In my article on rent control, I have mentioned how some Landlords may use a parcel not controlled by rent control such as a parking spot to adjust the effective rent of the apartment + amenity to market.  I used the example of a parking spot.  For example, let's say the market rent on a given unit before the crash was $2,700 with an additional $200 for parking.  After the crash, the market will only bare $2,550 for the unit.   Instead of reducing the rent to $2,550, the Landlord offered the rent at $2,700 and reduced the parking to $50.  Tenants need to be aware that when the market comes back, the landlord can adjust up the rent on the parking spot all at once.  Likewise, since it's a separate parcel, you don't have to take the parking if that occurs.  Presumably, however, the Tenant rented an apartment with a parking spot because he/she has a car.  A car is a luxury and unfortunately, this is one of the consequences of owning a car in an urban environment.  Tenants should consider things like using Corner Cars or Zip cars to reduce costs and give themselves more flexibility. 

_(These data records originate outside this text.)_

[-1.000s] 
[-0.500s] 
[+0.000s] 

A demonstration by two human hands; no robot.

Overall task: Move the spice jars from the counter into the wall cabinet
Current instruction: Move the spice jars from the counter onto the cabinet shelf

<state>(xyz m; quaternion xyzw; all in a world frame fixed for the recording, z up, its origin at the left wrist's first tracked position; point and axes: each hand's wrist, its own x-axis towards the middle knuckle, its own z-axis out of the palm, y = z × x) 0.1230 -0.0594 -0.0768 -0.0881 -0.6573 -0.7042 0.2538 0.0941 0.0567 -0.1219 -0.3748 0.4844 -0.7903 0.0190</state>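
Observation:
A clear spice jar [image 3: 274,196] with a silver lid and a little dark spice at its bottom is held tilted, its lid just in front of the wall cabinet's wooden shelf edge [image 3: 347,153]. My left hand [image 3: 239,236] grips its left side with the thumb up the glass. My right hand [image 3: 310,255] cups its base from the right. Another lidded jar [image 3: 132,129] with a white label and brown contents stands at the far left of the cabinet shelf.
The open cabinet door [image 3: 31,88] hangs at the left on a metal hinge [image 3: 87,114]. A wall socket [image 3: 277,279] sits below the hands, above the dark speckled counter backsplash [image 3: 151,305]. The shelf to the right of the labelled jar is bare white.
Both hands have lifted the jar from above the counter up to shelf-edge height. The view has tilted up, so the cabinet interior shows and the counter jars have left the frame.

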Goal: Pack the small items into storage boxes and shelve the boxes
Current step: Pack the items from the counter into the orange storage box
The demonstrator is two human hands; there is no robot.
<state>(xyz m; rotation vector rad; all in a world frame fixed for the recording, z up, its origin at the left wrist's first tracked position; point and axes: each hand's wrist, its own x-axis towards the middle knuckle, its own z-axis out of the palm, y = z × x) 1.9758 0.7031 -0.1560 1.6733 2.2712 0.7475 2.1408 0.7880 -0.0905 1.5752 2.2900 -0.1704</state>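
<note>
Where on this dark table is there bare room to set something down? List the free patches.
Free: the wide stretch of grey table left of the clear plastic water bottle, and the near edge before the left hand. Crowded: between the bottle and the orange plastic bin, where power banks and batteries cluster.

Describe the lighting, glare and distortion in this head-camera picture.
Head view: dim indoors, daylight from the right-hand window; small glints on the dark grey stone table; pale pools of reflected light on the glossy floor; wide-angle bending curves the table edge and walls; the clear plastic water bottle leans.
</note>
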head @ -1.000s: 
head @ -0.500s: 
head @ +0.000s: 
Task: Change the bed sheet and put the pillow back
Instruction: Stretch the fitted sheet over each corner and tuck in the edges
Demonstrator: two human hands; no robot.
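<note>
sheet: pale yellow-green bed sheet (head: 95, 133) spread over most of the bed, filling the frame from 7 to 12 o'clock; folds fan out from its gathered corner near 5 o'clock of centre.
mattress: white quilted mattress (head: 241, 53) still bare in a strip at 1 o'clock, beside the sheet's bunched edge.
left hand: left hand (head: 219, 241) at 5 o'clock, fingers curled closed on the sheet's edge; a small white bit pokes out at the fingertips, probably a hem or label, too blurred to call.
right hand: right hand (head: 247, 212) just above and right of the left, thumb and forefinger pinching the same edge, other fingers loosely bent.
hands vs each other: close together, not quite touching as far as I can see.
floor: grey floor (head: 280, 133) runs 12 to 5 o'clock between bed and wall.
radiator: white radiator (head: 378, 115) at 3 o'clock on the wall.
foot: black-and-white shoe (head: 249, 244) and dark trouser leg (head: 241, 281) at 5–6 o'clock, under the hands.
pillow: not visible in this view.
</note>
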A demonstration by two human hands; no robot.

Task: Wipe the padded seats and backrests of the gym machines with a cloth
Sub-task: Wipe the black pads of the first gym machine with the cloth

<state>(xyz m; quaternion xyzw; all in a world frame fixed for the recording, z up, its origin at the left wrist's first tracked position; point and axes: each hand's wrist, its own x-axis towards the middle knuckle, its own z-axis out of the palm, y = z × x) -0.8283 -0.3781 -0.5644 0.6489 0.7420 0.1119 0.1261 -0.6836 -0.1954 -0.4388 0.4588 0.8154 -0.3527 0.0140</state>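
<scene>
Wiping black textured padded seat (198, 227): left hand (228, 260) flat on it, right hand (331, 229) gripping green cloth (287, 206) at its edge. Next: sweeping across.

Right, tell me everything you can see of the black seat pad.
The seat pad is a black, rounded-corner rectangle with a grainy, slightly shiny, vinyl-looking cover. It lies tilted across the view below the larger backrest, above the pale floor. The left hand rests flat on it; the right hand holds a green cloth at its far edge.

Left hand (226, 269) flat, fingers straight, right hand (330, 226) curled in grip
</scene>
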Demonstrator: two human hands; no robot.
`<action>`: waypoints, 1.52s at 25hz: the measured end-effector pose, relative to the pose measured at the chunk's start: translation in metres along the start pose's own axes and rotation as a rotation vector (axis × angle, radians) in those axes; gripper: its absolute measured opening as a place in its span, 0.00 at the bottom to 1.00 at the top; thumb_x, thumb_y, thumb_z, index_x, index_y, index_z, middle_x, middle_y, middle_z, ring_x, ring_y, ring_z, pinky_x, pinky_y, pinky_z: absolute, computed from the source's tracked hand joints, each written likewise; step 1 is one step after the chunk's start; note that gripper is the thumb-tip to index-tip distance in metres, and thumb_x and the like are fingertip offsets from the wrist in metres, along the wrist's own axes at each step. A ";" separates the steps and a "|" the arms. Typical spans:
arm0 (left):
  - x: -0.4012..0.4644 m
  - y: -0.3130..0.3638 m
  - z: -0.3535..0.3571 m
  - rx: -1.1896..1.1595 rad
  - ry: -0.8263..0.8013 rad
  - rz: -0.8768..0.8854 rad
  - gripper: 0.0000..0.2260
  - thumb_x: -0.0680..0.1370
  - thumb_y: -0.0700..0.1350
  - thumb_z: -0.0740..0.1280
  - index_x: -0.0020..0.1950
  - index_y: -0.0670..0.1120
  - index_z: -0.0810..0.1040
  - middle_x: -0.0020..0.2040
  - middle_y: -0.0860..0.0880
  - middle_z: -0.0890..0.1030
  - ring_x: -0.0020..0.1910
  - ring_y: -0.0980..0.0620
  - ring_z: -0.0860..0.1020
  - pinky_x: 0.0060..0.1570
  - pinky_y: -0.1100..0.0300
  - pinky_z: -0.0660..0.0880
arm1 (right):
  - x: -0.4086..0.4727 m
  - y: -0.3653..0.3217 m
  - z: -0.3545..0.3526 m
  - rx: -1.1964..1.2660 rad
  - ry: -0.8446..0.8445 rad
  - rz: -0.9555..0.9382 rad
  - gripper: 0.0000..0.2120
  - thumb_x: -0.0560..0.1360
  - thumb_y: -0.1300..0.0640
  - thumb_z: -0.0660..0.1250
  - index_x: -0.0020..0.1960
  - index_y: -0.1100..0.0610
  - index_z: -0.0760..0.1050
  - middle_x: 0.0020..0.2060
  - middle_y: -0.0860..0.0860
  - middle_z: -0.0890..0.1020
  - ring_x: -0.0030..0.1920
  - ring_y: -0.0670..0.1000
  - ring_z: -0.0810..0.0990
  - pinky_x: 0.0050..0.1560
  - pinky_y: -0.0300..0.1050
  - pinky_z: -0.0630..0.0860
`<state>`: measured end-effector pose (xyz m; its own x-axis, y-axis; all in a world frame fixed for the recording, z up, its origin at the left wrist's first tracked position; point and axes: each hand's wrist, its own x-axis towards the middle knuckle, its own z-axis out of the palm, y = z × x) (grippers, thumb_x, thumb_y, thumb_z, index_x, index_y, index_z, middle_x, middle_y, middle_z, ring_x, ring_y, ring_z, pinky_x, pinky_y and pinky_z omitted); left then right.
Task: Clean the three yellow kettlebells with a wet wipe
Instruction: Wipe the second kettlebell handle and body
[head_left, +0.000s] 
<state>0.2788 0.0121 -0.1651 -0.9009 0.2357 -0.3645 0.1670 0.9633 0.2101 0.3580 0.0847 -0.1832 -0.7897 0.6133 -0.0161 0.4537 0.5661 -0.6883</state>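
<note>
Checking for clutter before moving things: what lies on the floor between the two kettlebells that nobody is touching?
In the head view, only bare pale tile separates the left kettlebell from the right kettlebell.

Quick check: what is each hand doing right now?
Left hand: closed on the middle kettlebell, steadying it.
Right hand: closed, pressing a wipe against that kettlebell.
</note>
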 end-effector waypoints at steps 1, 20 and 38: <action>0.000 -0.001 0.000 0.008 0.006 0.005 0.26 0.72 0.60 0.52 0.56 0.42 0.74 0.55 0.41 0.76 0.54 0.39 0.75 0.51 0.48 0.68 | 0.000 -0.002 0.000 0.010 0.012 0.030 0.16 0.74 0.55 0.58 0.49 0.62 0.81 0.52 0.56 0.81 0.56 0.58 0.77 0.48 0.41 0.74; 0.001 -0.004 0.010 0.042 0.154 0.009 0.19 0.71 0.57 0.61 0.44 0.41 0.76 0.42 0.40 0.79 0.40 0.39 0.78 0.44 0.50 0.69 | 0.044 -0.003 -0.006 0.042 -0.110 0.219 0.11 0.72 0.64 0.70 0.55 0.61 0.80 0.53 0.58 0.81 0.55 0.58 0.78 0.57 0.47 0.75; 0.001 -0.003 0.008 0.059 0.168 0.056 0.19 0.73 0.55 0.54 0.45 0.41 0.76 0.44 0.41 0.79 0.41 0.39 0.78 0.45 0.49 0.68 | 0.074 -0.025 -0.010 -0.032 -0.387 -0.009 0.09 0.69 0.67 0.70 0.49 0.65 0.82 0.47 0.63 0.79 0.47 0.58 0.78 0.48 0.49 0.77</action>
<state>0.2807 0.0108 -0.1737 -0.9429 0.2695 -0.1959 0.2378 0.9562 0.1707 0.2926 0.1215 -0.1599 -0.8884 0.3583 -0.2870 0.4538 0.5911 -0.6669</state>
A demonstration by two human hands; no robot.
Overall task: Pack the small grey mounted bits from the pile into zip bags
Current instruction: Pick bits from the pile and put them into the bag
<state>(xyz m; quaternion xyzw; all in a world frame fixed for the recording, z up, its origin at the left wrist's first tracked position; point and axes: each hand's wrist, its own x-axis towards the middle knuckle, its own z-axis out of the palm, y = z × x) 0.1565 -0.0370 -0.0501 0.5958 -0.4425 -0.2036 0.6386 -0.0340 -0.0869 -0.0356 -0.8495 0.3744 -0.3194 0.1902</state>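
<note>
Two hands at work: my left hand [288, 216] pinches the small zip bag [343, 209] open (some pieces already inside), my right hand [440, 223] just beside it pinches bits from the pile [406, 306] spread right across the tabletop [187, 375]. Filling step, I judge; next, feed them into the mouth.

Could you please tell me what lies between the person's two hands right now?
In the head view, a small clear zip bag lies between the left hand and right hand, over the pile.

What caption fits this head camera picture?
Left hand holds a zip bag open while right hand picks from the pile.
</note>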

I have also seen this technique used with storage space.  A Landlord is renting an old building superintendent space - a basement unit.  Along with the tiny apartment, the Landlord rents a sizable storage space in basement to the same Tenant that he uses as a living room (he cannot sleep in it).  The storage space is not subject to rent control and can be adjusted at will.  If the Tenant does not want to agree to the increased rent on the storage space, he doesn't have to rent the space however his effective living space would be cut in half and the building could rent that storage space out to anyone who wants to rent it.

Technically, the same technique can be used with things like refrigerators.  That is, the landlord is not obligated by law to provide a fridge.  (In the state of NJ, they have to provide a stove for safety reasons but no other appliances)  They obviously often do to make his/her unit attractive in the marketplace.  They could charge a separate rent for the fridge on top of the rent.  Renting kitchen appliances is, in fact, common in places like Canada and Europe since appliances have to be replaced over time and are considered durable but consumable goods.  The Tenant is free to say he/she doesn't want to rent the fridge and then what is the Landlord going to do with the refrigerator??  If renting the apartment were contingent on renting the fridge, it very well may be ruled as apartment rent and may not hold up in a court of law.  The only way to know if it would hold water is to have it contested in court.  Your guess is as good as mine on how a judge would rule on this. 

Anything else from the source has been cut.